**********************
EXPOSE DU LITIGE
Par décision en date du 21 juin 2026, le directeur du centre hospitalier de [Localité 2] a prononcé l'admission de [D] [E] en soins psychiatriques sous la forme d'une hospitalisation complète à la demande d'un tiers.
Un certificat des 24 heures a été établi le 22 juin 2026 à 12 heures par le Docteur [N], psychiatre à l'hôpital de [Localité 2].
Un certificat des 72 heures a été rédigé le 24 juin 2026 à 11 heures 30 par le même psychiatre.
Par décision en date du 24 juin 2026, le directeur du centre hospitalier de [Localité 2] a ordonné la poursuite des soins psychiatriques de [D] [E] sous la forme d'une hospitalisation complète.
Par requête en date du 26 juin 2026, le directeur du centre hospitalier de Roanne a saisi le juge du tribunal judiciaire de Roanne afin qu'il soit statué sur la poursuite de l'hospitalisation complète au-delà de 12 jours.
Par ordonnance en date du 1er juillet 2026, notifiée à l'intéressé le jour même, le juge judiciaire de Roanne a maintenu la mesure de soins psychiatriques dont [D] [E] fait l'objet sous la forme d'une hospitalisation complète sans son consentement au delà d'une durée de douze jours.
Par correspondance du 1er juillet 2026, reçue le 2 juillet 2026, [D] [E] a relevé appel de l'ordonnance. Elle fait valoir qu'elle n'a rien contre le personnel soignant même si elle ne comprend pas qu'elle ne soit pas crue quant à l'existence d'une puce implantée dans son cerveau. Elle demande donc à sortir pour que cette puce lui soit retirée, pour retrouver ses animaux et pour être loin de tout ce qui lui nuit.
Les parties ont régulièrement été rendues destinataires de l'avis d'audience.
Par courriels des 3 et 5 juillet 2026, [T] [E] a pris acte de l'envoi de l'ensemble des éléments relatifs à l'appel interjeté par [D] [E], sa fille. Il a indiqué qu'il ne serait pas en mesure d'assister à l'audience et a fait part de ses inquiétudes quant à sa capacité à se maintenir dans un cadre de soins sans accompagnement médical suite à sa fugue du 1er juillet 2026 dont il avait été informé. Il a émis le souhait que les traitements et soins lui permettent d'aller mieux.

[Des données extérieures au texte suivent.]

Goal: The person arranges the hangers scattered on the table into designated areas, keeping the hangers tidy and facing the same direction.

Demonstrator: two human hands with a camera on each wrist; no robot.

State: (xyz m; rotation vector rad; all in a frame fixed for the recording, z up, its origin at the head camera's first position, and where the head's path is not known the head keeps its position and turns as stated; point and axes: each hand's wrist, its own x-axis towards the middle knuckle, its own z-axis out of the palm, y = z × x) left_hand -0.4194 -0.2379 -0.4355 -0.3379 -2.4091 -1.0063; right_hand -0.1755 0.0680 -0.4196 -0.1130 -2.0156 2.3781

Le ministère public, auquel le dossier a régulièrement été communiqué, sollicite par réquisitions du 8 juillet 2026 la confirmation de l'ordonnance déférée.
Un certificat de situation avant audience a été établi le 6 juillet 2026 par le docteur [G].
L'affaire a été fixée à l'audience du 9 juillet 2026 à 13h30.
[D] [E] n'est pas comparante, le docteur [G], dans son avis motivé établi le 6 juillet 2026 pour l'audience, ayant indiqué que son état psychique ne lui permettait pas d'être auditionnée par le juge.
Son conseil, présent et qui a pu s'entretenir avec sa cliente, est entendu en ses observations. Sur la régularité de la procédure, il fait valoir, d'une part, que les deux certificats établis par un médecin de [Localité 4] et un médecin du centre hospitalier de [Localité 2] l'ont été à seulement 10 minutes d'intervalle et, d'autre part, que le certificat du médecin du centre hospitalier de [Localité 2] ne mentionne pas qu'il n'est ni parent, ni allié avec l'autre médecin, le directeur de l'établissement, la personne ayant demandé les soins ou la personne faisant l'objet des soins. Au fond, il indique que sa cliente lui a fait part de sa volonté de sortir et retrouver ses animaux, considérant que son hospitalisation ne présente aucun intérêt.
Le directeur du centre hospitalier de [Localité 2] n'a pas comparu et n'est pas représenté.
L'affaire a été mise en délibéré au 9 juillet 2019.